TVM Monthly - May 2020

As discussed by the TVM PPMC, our goal is to provide a monthly summary of the project so users and developers can get a better understanding of the goings on of the TVM community.

Feedback and suggestions are welcomed so that we can further improve these updates.

Community

The community welcomes new PPMC members Masahiro Masuda (@masahi) and Zhi Chen (@zhiics). Meanwhile, this forum got 112K pageviews and 3.1K user visits last month.

Features and Improvements Highlights

In the previous month, the community has made good progress on performance improvement, operator/backend coverage, codebase refactor. Here are a few highlights.

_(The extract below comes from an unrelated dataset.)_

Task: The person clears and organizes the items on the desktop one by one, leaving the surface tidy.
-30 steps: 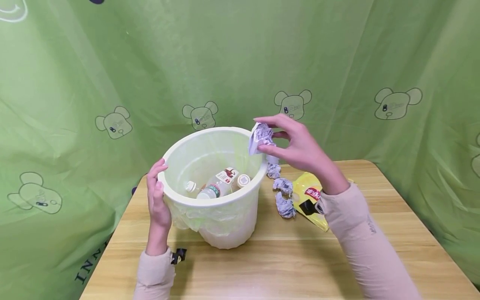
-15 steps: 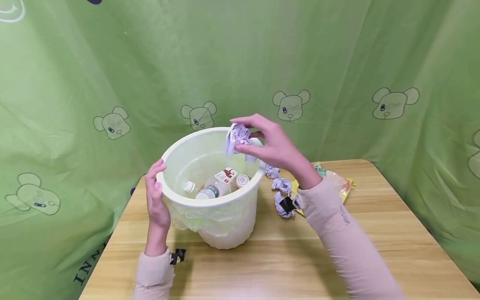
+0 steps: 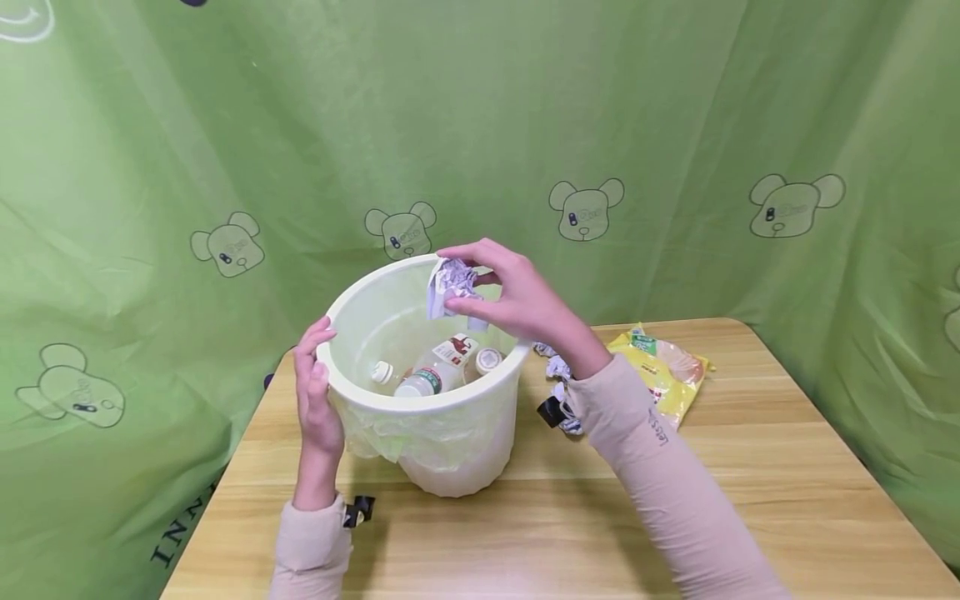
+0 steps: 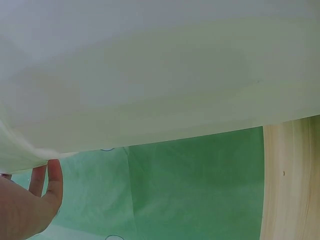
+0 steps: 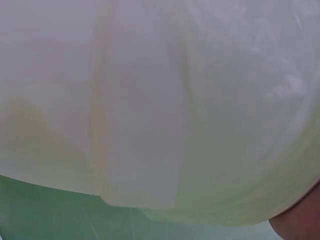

  • A brand new TVM web runtime based on the WASM standard API. blog post
  • Use the pattern language to merge subgraphs in BYOC (Bring Your Own Codegen) #5656
  • Optimize conv2d Winograd algorithm with TensorCore #5485

Pull Requests

The below is a high-level summary of the PRs closed in the last month grouped by area.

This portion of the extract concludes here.